* [REQUIREMENT]
If an entry contains a picture, omit that picture and transcribe everything else exactly.

* [RECORDS FOR THE EXERCISE]

-- Opening Marker --

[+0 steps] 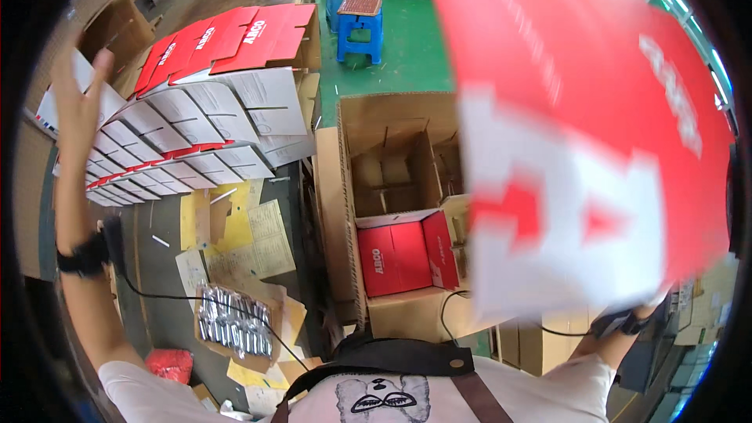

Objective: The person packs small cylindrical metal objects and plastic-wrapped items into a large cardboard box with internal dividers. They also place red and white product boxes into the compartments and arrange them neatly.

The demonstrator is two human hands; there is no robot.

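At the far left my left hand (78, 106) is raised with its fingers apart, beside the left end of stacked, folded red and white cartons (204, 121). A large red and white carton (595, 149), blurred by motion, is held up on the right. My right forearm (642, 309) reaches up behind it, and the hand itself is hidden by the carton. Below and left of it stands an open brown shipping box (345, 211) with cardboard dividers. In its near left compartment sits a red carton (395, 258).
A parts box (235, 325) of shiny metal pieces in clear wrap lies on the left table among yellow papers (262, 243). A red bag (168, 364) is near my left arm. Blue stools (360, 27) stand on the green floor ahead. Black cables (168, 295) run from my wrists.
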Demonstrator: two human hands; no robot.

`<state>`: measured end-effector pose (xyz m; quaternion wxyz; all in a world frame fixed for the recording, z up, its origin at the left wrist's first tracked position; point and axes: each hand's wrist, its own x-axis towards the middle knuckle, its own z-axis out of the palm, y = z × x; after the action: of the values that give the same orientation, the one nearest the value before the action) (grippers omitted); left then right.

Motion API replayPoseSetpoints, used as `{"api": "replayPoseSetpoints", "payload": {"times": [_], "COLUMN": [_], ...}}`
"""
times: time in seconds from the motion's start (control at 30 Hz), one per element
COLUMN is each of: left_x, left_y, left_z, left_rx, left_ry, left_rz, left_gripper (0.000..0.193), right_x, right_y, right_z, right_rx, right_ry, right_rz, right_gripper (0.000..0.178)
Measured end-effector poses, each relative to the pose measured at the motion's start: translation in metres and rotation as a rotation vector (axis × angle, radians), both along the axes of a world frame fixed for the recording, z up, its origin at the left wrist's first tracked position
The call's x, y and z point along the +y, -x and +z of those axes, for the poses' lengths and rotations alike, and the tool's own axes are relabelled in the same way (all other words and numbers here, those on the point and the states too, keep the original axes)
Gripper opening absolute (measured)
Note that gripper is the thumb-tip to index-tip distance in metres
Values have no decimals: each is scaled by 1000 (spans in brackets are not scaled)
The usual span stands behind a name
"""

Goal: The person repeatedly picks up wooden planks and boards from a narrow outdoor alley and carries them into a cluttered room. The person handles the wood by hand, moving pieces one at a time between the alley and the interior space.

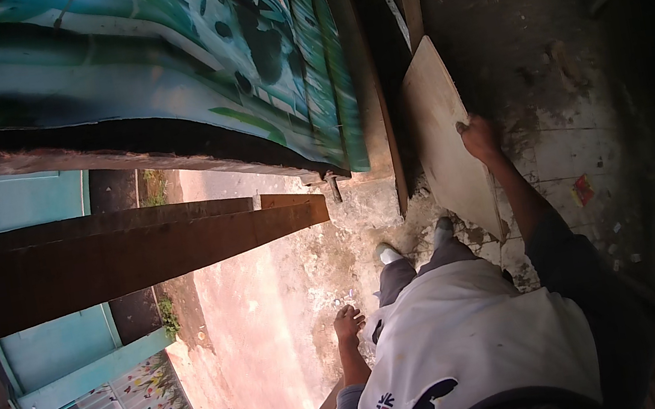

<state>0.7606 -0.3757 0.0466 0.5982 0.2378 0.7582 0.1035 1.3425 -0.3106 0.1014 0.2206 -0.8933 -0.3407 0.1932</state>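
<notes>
A flat, pale wooden board stands tilted on the right, its long edge toward me. My right hand is closed round that edge, the thumb lying over the board's face. Low at my left side hangs my left hand, with its fingers loosely curled and slightly apart. Nothing shows in it, and it touches no object that I can see. The board's lower end comes down close to my right foot; whether it rests on the floor I cannot tell.
A glossy green-blue printed sheet covers a raised surface at upper left, with a bolt sticking out below. A thick wooden beam juts in from the left. On the stained tiled floor lies a red wrapper.
</notes>
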Motion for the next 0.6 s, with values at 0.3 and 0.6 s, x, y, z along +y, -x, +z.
{"api": "replayPoseSetpoints", "payload": {"times": [0.3,0.6], "left_x": [-102,-26], "left_y": [91,64], "left_z": [-46,-19], "left_rx": [145,38], "left_ry": [-345,10], "left_rz": [-501,-529], "left_gripper": [38,41], "right_x": [61,-9], "right_y": [23,34], "right_z": [-3,-8], "right_rx": [-44,-59], "right_ry": [-14,-64], "right_rz": [-36,-77], "right_gripper": [38,32]}}
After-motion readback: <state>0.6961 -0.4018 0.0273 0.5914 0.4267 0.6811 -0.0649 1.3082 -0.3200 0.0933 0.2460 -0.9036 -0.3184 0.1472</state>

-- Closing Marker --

* [RESULT FOR THIS EXERCISE]
[+0 steps] 

Objective: The person packs small cylindrical metal objects and plastic-wrapped items into a large cardboard box with internal dividers. They also place red and white product boxes into the compartments and arrange them neatly.

The demonstrator is two human hands; there is no robot.

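At the far left my left hand (78, 106) is raised with its fingers apart, beside the left end of stacked, folded red and white cartons (204, 121). A large red and white carton (595, 149), blurred by motion, is held up on the right. My right forearm (642, 309) reaches up behind it, and the hand itself is hidden by the carton. Below and left of it stands an open brown shipping box (345, 211) with cardboard dividers. In its near left compartment sits a red carton (395, 258).
A parts box (235, 325) of shiny metal pieces in clear wrap lies on the left table among yellow papers (262, 243). A red bag (168, 364) is near my left arm. Blue stools (360, 27) stand on the green floor ahead. Black cables (168, 295) run from my wrists.
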Demonstrator: two human hands; no robot.

`<state>`: measured end-effector pose (xyz m; quaternion wxyz; all in a world frame fixed for the recording, z up, its origin at the left wrist's first tracked position; point and axes: each hand's wrist, its own x-axis towards the middle knuckle, its own z-axis out of the palm, y = z × x; after the action: of the values that give the same orientation, the one nearest the value before the action) (grippers omitted); left then right.

Motion API replayPoseSetpoints, used as `{"api": "replayPoseSetpoints", "payload": {"times": [_], "COLUMN": [_], ...}}`
"""
times: time in seconds from the motion's start (control at 30 Hz), one per element
COLUMN is each of: left_x, left_y, left_z, left_rx, left_ry, left_rz, left_gripper (0.000..0.193), right_x, right_y, right_z, right_rx, right_ry, right_rz, right_gripper (0.000..0.178)
Measured end-effector poses, each relative to the pose measured at the motion's start: translation in metres and rotation as a rotation vector (axis × angle, radians), both along the axes of a world frame fixed for the recording, z up, its origin at the left wrist's first tracked position
The call's x, y and z point along the +y, -x and +z of those axes, for the poses' lengths and rotations alike, and the tool's own axes are relabelled in the same way (all other words and numbers here, those on the point and the states too, keep the original axes)
Gripper opening absolute (measured)
Note that gripper is the thumb-tip to index-tip distance in metres
Values have no decimals: each is scaled by 1000 (spans in brackets are not scaled)
The usual span stands behind a name
"""

Goal: The person repeatedly picks up wooden planks and boards from a narrow outdoor alley and carries them into a cluttered room. The person handles the wood by hand, moving pieces one at a time between the alley and the interior space.


<state>0.7606 -0.3757 0.0466 0.5982 0.2378 0.7582 0.1035 1.3425 -0.3106 0.1014 0.2206 -0.8933 -0.3407 0.1932</state>
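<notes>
A flat, pale wooden board stands tilted on the right, its long edge toward me. My right hand is closed round that edge, the thumb lying over the board's face. Low at my left side hangs my left hand, with its fingers loosely curled and slightly apart. Nothing shows in it, and it touches no object that I can see. The board's lower end comes down close to my right foot; whether it rests on the floor I cannot tell.
A glossy green-blue printed sheet covers a raised surface at upper left, with a bolt sticking out below. A thick wooden beam juts in from the left. On the stained tiled floor lies a red wrapper.
</notes>
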Motion for the next 0.6 s, with values at 0.3 and 0.6 s, x, y, z along +y, -x, +z.
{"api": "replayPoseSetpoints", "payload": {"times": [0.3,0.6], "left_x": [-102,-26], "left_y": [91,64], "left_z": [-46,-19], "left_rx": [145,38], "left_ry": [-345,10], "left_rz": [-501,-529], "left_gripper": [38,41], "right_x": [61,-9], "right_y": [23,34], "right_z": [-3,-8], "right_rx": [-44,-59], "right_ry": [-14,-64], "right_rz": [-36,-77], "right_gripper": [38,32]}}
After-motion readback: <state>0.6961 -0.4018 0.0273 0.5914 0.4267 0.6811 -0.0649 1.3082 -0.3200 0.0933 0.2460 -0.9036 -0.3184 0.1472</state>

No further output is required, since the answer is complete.